*ASSIGNED TASK*: The reply is to contain the full listing, repeated exactly, with pictures left out.

*DATASET EXCERPT*:
━━━━━━━━

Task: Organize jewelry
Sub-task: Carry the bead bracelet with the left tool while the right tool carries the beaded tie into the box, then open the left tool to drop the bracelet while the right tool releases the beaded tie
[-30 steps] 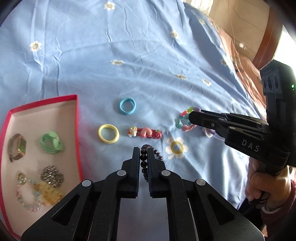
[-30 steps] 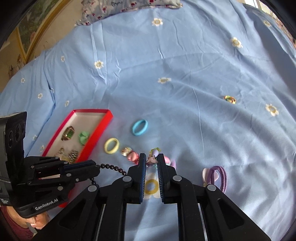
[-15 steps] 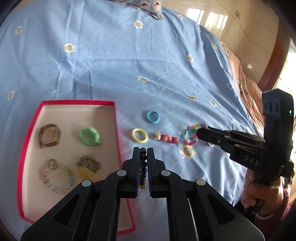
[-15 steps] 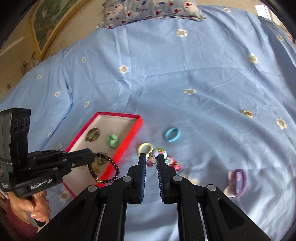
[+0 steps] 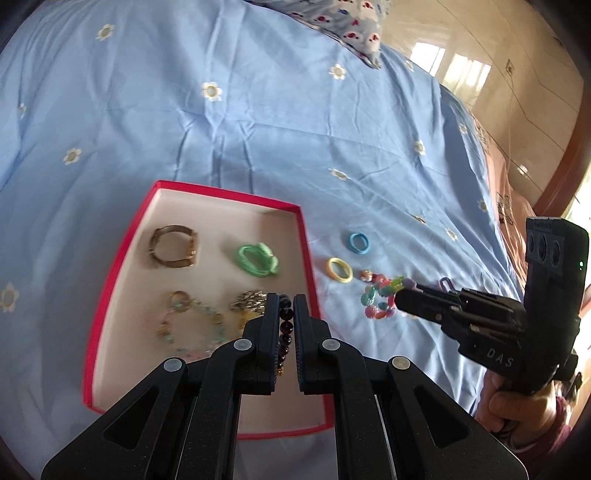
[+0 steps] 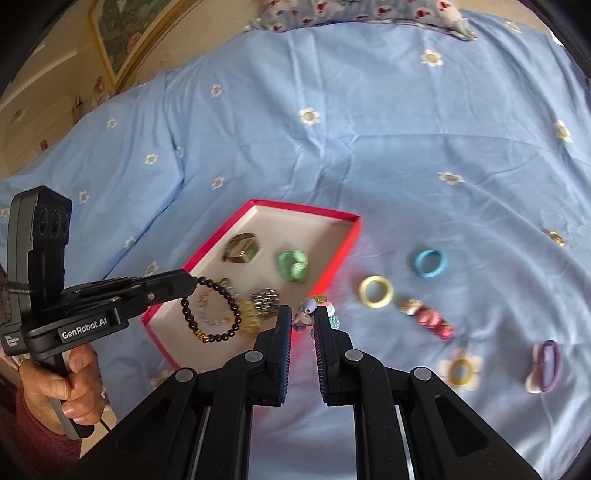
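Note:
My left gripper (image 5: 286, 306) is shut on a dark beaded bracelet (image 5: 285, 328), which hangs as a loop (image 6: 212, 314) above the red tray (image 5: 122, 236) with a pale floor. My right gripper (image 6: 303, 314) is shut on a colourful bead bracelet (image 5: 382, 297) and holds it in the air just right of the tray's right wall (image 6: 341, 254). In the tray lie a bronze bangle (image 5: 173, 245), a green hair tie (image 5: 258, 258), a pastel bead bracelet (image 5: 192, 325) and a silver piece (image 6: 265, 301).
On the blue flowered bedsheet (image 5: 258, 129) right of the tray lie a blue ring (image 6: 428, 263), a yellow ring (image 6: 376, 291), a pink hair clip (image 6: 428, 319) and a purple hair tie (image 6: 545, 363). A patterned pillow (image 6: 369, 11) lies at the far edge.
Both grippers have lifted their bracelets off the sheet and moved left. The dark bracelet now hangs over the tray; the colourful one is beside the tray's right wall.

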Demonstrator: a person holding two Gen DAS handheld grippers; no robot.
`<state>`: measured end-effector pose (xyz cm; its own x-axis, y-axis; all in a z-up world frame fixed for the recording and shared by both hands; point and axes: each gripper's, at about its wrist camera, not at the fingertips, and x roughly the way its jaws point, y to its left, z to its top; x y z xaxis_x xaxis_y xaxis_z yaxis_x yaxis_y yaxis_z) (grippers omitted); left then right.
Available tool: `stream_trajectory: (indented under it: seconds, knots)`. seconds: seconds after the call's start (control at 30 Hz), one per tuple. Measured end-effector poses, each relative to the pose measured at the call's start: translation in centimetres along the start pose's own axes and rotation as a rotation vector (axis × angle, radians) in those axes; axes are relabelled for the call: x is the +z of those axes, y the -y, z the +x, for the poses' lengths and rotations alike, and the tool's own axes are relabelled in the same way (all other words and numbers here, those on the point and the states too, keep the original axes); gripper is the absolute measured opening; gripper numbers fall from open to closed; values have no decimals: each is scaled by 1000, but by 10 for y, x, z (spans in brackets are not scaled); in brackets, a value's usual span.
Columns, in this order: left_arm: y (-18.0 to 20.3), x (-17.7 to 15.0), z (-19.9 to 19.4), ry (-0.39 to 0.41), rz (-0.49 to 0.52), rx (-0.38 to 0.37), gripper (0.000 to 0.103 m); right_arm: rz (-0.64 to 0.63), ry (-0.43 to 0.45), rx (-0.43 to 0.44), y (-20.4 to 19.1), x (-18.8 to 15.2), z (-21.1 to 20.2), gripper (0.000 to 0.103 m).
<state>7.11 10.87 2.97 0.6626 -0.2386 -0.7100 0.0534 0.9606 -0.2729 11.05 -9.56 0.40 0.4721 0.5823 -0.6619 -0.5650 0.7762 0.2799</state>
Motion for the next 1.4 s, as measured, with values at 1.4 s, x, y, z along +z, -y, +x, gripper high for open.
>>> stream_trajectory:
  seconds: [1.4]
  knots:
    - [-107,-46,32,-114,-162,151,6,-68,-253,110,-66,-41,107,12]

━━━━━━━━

*COMPLETED EXERCISE*:
Task: Organize jewelry
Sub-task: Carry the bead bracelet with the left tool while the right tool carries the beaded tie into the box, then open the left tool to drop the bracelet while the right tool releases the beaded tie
[-30 steps] 
[-30 steps] 
[-15 steps] 
[-15 steps] 
[+0 steps] 
[+0 steps] 
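Note:
My left gripper (image 5: 286, 306) is shut on a dark beaded bracelet (image 5: 285, 328), which hangs as a loop (image 6: 212, 314) above the red tray (image 5: 122, 236) with a pale floor. My right gripper (image 6: 303, 314) is shut on a colourful bead bracelet (image 5: 382, 297) and holds it in the air just right of the tray's right wall (image 6: 341, 254). In the tray lie a bronze bangle (image 5: 173, 245), a green hair tie (image 5: 258, 258), a pastel bead bracelet (image 5: 192, 325) and a silver piece (image 6: 265, 301).
On the blue flowered bedsheet (image 5: 258, 129) right of the tray lie a blue ring (image 6: 428, 263), a yellow ring (image 6: 376, 291), a pink hair clip (image 6: 428, 319) and a purple hair tie (image 6: 545, 363). A patterned pillow (image 6: 369, 11) lies at the far edge.
Both grippers have lifted their bracelets off the sheet and moved left. The dark bracelet now hangs over the tray; the colourful one is beside the tray's right wall.
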
Demonstrator: a person holding two Gen DAS handheld grippers; no robot.
`<state>`: measured end-effector pose (xyz cm; its own x-axis, y-axis; all in a z-up world frame fixed for the recording and shared by both hands; point and axes: each gripper's, at about its wrist camera, not at the fingertips, and x roughly the way its jaws point, y to its left, z to its top; x y z xaxis_x xaxis_y xaxis_z yaxis_x yaxis_y yaxis_z) (grippers omitted); left then right.
Available tool: `stream_trajectory: (indented under it: seconds, knots)`. seconds: seconds after the call's start (control at 30 Hz), one per tuple. Measured end-effector poses, each relative to the pose measured at the call's start: translation in centimetres along the start pose's own axes and rotation as a rotation vector (axis × angle, radians) in those axes; axes are relabelled for the call: x is the +z of those axes, y the -y, z the +x, for the poses' lengths and rotations alike, and the tool's own axes are relabelled in the same way (all other words and numbers here, those on the point and the states too, keep the original axes); gripper is the absolute measured opening; gripper numbers fall from open to closed; values have no decimals: each is scaled by 1000, but by 10 for y, x, z (spans in brackets are not scaled); in brackets, a value's usual span.
Columns, in this order: left_arm: y (-18.0 to 20.3), x (-17.7 to 15.0), z (-19.9 to 19.4), ry (-0.39 to 0.41), rz (-0.49 to 0.52), rx (-0.38 to 0.37), gripper (0.000 to 0.103 m); right_arm: rz (-0.64 to 0.63), ry (-0.43 to 0.45), rx (-0.43 to 0.44), y (-20.4 to 19.1), x (-18.8 to 15.2), z (-21.1 to 20.2), gripper (0.000 to 0.103 m).
<state>7.11 10.87 2.97 0.6626 -0.2386 -0.7100 0.0534 0.9606 -0.2729 11.05 -9.56 0.40 0.4721 0.5823 -0.6619 -0.5650 0.7762 0.2799</state>
Motion for the next 1.4 s, as measured, with values at 1.4 s, x, y, z along +z, -y, +x, gripper high for open.
>>> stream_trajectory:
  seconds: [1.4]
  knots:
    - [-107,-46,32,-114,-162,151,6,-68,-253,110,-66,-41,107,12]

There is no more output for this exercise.